Only the lines from the start of the data through the line with "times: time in" belong in the copy. Restate them word for word, minus the pictures.

Segment Start: SUPPLIED MATERIAL

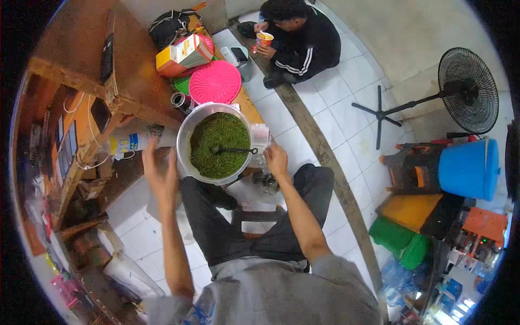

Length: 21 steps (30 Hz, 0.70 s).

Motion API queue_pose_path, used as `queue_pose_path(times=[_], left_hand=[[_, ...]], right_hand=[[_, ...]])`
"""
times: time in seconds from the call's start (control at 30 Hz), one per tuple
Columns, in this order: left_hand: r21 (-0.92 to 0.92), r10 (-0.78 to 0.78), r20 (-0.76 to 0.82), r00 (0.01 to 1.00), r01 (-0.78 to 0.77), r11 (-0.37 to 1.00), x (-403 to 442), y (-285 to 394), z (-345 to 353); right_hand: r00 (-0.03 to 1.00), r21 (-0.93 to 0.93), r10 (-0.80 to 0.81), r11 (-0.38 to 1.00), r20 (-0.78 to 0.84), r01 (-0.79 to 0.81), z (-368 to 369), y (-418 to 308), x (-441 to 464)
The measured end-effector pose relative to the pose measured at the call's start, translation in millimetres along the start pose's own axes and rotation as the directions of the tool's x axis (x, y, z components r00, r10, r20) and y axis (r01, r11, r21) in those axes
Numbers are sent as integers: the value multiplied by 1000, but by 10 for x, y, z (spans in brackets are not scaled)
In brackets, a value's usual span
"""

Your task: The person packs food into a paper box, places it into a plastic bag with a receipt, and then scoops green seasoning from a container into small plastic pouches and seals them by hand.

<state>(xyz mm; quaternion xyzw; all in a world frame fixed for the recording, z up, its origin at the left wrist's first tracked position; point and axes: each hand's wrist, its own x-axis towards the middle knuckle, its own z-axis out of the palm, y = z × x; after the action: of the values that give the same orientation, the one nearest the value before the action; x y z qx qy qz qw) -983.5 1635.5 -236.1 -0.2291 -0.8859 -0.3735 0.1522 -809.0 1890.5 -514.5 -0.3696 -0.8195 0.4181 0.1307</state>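
Observation:
A large silvery pot (184, 153) full of chopped green leaves (208, 135) stands in front of my knees. Across the greens lies a dark-handled spoon or scoop (233, 150), its handle end near the right rim. My left hand (161, 176) is raised left of the pot, slightly blurred, with fingers apart and nothing in them. At the pot's lower right, my right hand (277, 160) has its fingers curled on what looks like thin clear plastic (259, 161). Just above it, a pale pinkish stack or packet (260, 134) rests against the pot.
A pink lid (215, 82) and a carton (184, 54) lie on the bench behind the pot. Wooden shelving (76, 92) stands at left. A person (306, 40) sits on the floor holding a cup (264, 39). A fan (468, 89) and blue bin (468, 169) are at right.

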Motion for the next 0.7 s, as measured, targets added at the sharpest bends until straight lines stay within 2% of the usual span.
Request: queue_pose_path(times=[0.07, 0.1, 0.13, 0.17, 0.2, 0.27, 0.33, 0.4, 0.47, 0.5, 0.53, 0.6, 0.7], left_hand=[[-97, -233, 46, 971, 236, 967, -796, -84, -270], [-176, -386, 116, 915, 402, 899, -1221, -153, -412], [-221, -404, 133, 905, 425, 878, -1560, -43, -526], [-136, -450, 171, 876, 474, 870, -1878, -4, -644], [-43, -505, 202, 839, 523, 851, -2175, 42, -783], [-126, -666, 219, 713, 698, 705, -2578, 220, -904], [-136, -732, 284, 620, 781, 609, -2784, 308, -956], [-202, -712, 349, 610, 791, 578, -2819, 443, -870], [-286, -598, 418, 684, 724, 628, -2859, 423, -712], [-281, -549, 429, 717, 684, 673, -2787, 518, -682], [-273, -500, 442, 745, 643, 716, -2677, 639, -679], [-291, -485, 426, 764, 623, 726, -2597, 751, -706], [-295, -524, 459, 717, 680, 672, -2641, 757, -726]], right_hand=[[934, -63, -303, 953, -187, 296, 205, -15, 213], [937, -45, -291, 957, -193, 288, 316, 61, 262], [964, -142, -260, 958, -59, 250, 421, 189, 296], [973, -242, -221, 942, 71, 232, 475, 254, 370], [972, -230, -221, 945, 75, 232, 500, 270, 377], [965, -298, -152, 930, 215, 214, 490, 246, 409], [968, -282, -188, 931, 168, 230, 422, 195, 342], [968, -259, -231, 933, 97, 249, 345, 76, 336], [939, -166, -342, 927, -17, 335, 316, 51, 336], [894, -246, -446, 871, -39, 424, 516, 274, 463], [891, -232, -450, 874, -55, 427, 528, 265, 496], [966, -220, -181, 950, 184, 220, 502, 217, 539], [967, -194, -238, 948, 94, 252, 368, 116, 468]])
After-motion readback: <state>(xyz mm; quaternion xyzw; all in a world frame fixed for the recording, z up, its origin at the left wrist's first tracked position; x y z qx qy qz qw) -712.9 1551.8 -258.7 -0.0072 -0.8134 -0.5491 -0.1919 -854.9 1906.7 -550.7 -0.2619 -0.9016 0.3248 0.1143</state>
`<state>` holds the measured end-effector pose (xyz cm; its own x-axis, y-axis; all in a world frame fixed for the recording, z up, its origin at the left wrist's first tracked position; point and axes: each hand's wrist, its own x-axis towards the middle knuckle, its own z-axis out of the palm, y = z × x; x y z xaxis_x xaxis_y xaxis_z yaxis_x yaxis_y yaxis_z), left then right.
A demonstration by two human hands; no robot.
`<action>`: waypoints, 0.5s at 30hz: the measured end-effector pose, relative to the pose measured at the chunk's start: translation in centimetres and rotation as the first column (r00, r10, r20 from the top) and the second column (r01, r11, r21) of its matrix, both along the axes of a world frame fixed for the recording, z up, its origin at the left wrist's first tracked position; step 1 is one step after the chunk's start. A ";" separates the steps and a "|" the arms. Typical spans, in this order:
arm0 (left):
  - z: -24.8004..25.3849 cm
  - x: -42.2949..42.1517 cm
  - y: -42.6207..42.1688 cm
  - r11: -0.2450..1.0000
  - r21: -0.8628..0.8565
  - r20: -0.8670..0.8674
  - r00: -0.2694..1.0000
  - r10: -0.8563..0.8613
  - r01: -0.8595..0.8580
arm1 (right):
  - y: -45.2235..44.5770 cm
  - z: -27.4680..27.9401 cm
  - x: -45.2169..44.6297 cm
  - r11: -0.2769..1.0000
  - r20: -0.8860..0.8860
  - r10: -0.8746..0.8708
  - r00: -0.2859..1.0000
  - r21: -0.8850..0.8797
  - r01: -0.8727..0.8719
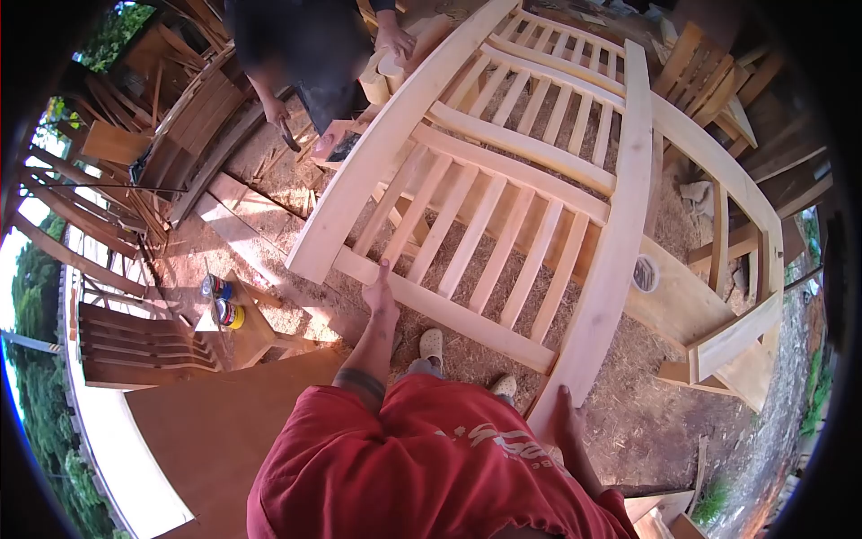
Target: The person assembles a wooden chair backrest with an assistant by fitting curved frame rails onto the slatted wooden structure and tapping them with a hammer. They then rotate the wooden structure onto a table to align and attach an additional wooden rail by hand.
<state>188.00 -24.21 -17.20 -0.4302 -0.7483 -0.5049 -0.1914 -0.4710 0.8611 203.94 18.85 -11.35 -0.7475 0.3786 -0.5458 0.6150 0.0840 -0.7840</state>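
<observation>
A large pale wooden frame with slatted panels (622, 242) stretches away from my body across the middle of the view. My left hand (381, 289) is closed around its near crossbar, close to the left side rail, with the thumb on top. My right hand (566, 419) lies against the outer edge of the right side rail near its lower end; its fingers are partly hidden by the rail. A co-worker (301, 54) in dark clothes is at the far left side of the frame, one hand on a wooden piece and the other holding a tool.
Two cans (228, 313) stand on a small wooden piece at the left, near a brown board (233, 431). Curved wooden parts (81, 220) are stacked at the far left. Another curved wooden frame (718, 162) stands at the right. Shavings cover the ground.
</observation>
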 end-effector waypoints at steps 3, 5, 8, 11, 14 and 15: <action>0.7 0.1 -0.6 0.983 0.177 -0.057 0.997 0.055 -0.044 | 0.6 -1.2 0.4 0.998 -0.036 -0.013 0.999 -0.067 0.010; -0.3 -0.4 -1.0 0.978 0.196 -0.031 0.997 0.072 -0.065 | 1.0 -2.3 0.6 0.999 -0.015 -0.043 0.999 -0.025 0.042; -3.2 -0.9 -2.2 0.969 0.247 -0.117 0.991 0.059 -0.029 | 0.9 -4.1 0.8 0.988 -0.024 -0.152 0.988 0.037 0.153; -3.9 -0.9 -2.7 0.964 0.265 -0.137 0.990 0.045 -0.007 | 1.6 -5.0 1.1 0.996 -0.081 -0.083 0.993 -0.035 0.080; -3.2 -1.1 -2.3 0.968 0.251 -0.101 0.995 -0.003 0.029 | 1.1 -4.4 1.1 0.990 -0.047 -0.117 0.992 0.075 0.121; -3.3 -0.9 -2.5 0.967 0.251 -0.099 0.995 -0.027 0.052 | 1.1 -3.3 1.1 0.994 -0.029 -0.093 0.995 0.061 0.095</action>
<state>187.10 -26.68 -20.45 -0.5113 -0.5830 -0.6315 -0.1384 -0.6693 0.7300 205.03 19.92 -14.62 -0.7207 0.4802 -0.5000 0.6019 0.0757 -0.7949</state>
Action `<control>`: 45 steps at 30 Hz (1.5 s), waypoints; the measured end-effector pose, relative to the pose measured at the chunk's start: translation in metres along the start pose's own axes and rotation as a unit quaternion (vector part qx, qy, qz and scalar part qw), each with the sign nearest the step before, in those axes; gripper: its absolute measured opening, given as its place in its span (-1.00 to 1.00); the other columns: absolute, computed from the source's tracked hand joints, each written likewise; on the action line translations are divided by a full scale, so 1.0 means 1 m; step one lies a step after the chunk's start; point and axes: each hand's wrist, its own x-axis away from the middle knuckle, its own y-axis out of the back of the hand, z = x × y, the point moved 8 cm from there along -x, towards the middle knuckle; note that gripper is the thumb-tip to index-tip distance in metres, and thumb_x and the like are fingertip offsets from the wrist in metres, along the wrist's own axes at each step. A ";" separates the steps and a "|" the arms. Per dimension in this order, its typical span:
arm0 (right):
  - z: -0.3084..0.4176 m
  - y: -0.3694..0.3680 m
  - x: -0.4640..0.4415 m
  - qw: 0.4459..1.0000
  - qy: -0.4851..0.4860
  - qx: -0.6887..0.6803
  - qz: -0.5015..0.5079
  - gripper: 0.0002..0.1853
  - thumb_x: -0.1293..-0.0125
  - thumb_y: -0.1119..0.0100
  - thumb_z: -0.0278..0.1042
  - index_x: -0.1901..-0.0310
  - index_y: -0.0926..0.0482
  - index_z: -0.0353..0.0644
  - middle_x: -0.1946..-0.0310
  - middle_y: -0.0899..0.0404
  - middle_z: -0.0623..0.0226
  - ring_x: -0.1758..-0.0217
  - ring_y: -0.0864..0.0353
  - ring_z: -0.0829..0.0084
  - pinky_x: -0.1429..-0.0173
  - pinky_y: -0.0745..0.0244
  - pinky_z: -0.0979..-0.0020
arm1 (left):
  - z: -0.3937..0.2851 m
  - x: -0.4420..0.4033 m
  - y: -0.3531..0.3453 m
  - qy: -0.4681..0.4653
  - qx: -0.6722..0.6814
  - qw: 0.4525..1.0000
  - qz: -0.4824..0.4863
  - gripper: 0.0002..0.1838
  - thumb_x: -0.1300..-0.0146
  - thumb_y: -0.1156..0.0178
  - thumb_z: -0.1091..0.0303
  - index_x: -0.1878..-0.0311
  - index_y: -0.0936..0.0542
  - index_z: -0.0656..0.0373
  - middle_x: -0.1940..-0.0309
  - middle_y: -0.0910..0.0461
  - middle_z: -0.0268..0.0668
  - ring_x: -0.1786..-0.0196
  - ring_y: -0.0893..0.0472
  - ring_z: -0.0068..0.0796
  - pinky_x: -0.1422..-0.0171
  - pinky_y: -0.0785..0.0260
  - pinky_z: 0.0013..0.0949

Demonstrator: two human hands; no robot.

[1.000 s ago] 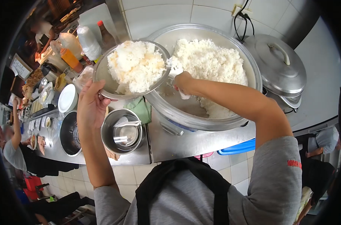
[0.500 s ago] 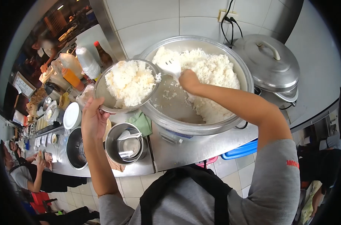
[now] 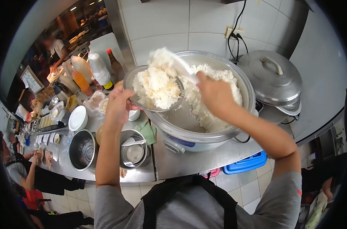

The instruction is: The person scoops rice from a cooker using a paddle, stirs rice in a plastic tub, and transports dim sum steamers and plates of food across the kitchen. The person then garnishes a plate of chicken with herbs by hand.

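Note:
My left hand [image 3: 119, 105] grips the rim of a metal bowl [image 3: 130, 81], with its thumb over the edge. White rice [image 3: 160, 91] is heaped inside it. In my right hand [image 3: 216, 95] is a white rice paddle [image 3: 185, 69], its handle enclosed by the fingers. A clump of rice [image 3: 162, 59], blurred by motion, is at the paddle's far end, above the bowl. Under both hands stands a large rice cooker [image 3: 169, 124]. Rice [image 3: 196, 108] fills its right side, and bare metal shows toward the left.
A domed metal lid [image 3: 274, 82] rests right of the cooker, near plugged cords [image 3: 234, 36]. To the left are a metal pot [image 3: 133, 162] with utensils, a green cloth [image 3: 147, 133], a dark basin [image 3: 82, 150], white plates [image 3: 78, 118] and bottles [image 3: 81, 81]. Other people stand farther left.
The paddle has come up from the cooker to above the bowl, carrying rice. My left hand and the bowl sit farther right in view, over the cooker's left edge.

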 end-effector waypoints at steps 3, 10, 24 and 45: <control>0.029 -0.015 0.024 0.996 0.062 0.068 -0.016 -0.60 -0.06 0.02 -0.45 0.01 -0.30 -0.31 0.54 -0.44 0.15 0.50 -0.52 0.29 0.46 -0.41 0.38 | 0.008 -0.001 0.005 -0.011 0.026 1.000 0.000 -0.80 -0.08 0.06 0.49 0.26 -0.43 0.42 0.51 -0.57 -0.14 0.65 -0.56 -0.47 0.65 -0.41 -0.68; 0.069 -0.011 0.057 0.946 0.166 0.260 -0.100 -0.51 0.05 -0.02 -0.45 0.01 -0.34 -0.44 0.43 -0.42 0.23 0.42 -0.48 0.45 0.43 -0.38 0.54 | 0.009 0.001 0.009 -0.013 0.060 0.998 -0.015 -0.82 -0.10 0.06 0.49 0.27 -0.44 0.40 0.50 -0.57 -0.14 0.65 -0.56 -0.48 0.65 -0.40 -0.68; -0.019 0.013 0.003 0.972 -0.059 -0.223 -0.033 -0.67 -0.16 0.05 -0.49 0.01 -0.29 -0.32 0.38 -0.50 0.09 0.34 -0.55 0.29 0.28 -0.45 0.41 | 0.020 0.020 0.025 -0.033 0.109 0.993 -0.011 -0.82 -0.09 0.01 0.49 0.23 -0.44 0.34 0.50 -0.57 -0.18 0.66 -0.55 -0.51 0.69 -0.39 -0.65; 0.072 0.047 0.082 0.775 0.093 -0.590 0.208 -0.63 -0.22 0.02 -0.29 -0.03 -0.32 -0.24 0.36 -0.55 0.35 0.28 -0.42 0.62 0.18 -0.29 0.58 | 0.007 0.273 -0.033 -0.140 0.097 0.940 -0.296 -0.68 -0.02 -0.05 0.46 0.11 -0.41 0.36 0.46 -0.55 -0.25 0.70 -0.48 -0.66 0.75 -0.32 -0.69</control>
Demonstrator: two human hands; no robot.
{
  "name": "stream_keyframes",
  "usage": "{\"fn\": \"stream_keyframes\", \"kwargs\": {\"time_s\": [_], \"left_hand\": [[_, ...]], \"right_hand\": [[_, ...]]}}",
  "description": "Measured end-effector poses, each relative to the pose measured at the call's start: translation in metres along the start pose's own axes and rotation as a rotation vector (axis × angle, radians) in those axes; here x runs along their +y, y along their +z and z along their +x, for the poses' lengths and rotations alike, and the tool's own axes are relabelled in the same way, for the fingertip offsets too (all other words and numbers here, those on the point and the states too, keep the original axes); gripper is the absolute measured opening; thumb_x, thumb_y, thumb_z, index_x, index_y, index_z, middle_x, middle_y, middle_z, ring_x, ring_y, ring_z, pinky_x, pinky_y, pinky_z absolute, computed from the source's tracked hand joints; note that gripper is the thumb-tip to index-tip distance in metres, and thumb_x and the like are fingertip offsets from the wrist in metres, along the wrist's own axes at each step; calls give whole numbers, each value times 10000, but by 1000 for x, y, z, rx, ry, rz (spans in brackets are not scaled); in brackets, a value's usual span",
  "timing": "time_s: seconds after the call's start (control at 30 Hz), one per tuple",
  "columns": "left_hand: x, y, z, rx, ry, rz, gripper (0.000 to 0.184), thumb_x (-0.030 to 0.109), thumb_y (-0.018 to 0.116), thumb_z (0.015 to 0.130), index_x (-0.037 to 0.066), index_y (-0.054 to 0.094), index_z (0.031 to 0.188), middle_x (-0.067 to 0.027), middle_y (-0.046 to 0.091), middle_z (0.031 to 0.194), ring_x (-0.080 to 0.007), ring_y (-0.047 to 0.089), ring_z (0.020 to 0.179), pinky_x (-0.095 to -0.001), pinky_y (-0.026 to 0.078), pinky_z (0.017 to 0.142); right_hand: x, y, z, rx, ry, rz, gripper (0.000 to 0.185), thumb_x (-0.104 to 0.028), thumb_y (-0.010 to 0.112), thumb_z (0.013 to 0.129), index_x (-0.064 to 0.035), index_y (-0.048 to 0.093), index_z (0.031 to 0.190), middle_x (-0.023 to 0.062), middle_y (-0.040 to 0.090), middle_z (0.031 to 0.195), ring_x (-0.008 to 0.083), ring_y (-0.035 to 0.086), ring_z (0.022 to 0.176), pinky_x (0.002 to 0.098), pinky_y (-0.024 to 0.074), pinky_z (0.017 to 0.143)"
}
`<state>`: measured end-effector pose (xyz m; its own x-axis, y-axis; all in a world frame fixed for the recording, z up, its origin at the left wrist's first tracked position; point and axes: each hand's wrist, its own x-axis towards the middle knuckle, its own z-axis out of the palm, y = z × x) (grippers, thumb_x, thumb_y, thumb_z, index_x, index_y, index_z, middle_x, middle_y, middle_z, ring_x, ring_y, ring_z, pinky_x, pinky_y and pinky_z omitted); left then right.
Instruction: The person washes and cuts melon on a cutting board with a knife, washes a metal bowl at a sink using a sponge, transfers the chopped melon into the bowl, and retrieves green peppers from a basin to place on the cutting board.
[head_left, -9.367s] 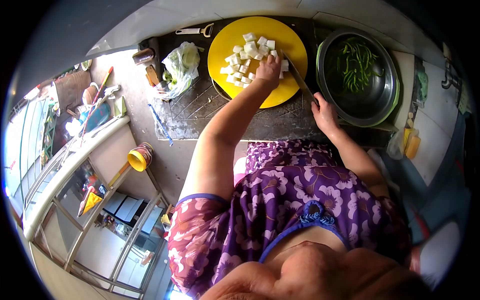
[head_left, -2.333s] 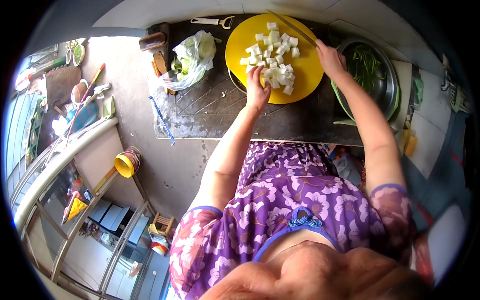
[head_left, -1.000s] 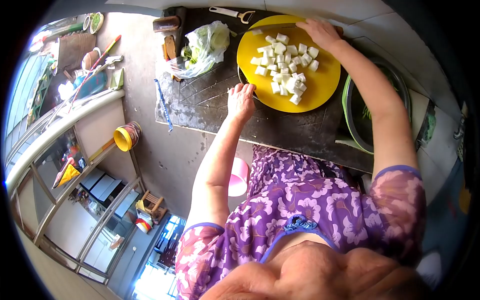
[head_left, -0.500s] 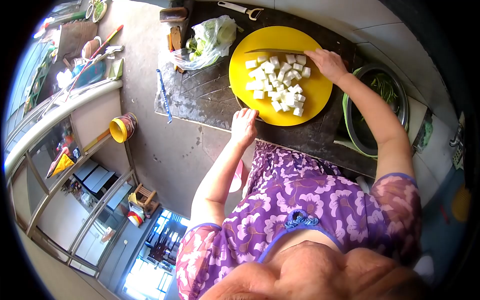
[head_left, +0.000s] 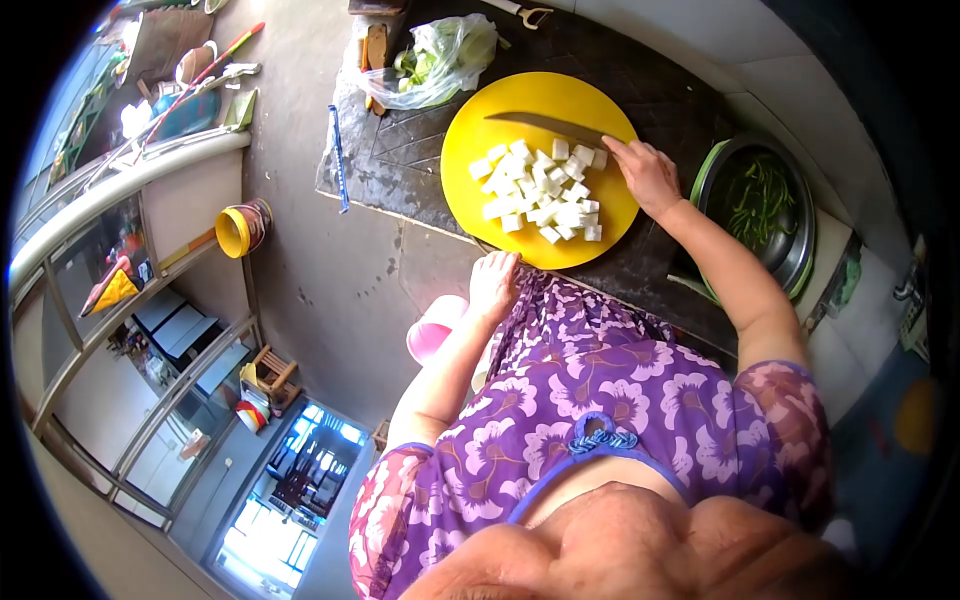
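The white cubes (head_left: 545, 190) lie in a loose heap on the yellow board (head_left: 475, 135), toward its near half, and the knife (head_left: 545, 123) runs along their far side. The blade's long axis goes from the right hand (head_left: 647, 177) out to the left and a little away from the person, with the tip at the far left of the heap; whether the steel rests on the board or hangs just above it, I cannot tell. The right fingers are closed around the handle at the board's right edge, just beside the rightmost cubes, so this is the nearer hand. The left hand (head_left: 493, 285) is at the board's near left edge, across the heap from the blade, leaving the cubes between blade and hand. Its fingers are bent and bunched together against the rim, but whether they pinch the board or something beneath it is hidden. The board sits near the front edge of the worktop (head_left: 400, 180), with a dark bowl (head_left: 806, 215) of green chillies (head_left: 762, 200) to its right and a bag of greens (head_left: 450, 60) to its far left.
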<state>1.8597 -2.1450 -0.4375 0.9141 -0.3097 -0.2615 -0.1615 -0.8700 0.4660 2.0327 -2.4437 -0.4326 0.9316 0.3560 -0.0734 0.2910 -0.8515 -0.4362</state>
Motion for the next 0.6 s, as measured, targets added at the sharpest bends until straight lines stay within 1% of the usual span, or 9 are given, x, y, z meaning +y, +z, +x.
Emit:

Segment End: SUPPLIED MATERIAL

▶ **RESULT OF THE TASK**:
Length: 21 steps (30 Hz, 0.70 s).

Motion API queue_pose_path, used as `queue_pose_path(times=[_], left_hand=[[_, ...]], right_hand=[[_, ...]])`
"""
times: time in seconds from the call's start (control at 30 Hz), one per tuple

This answer has been given in full.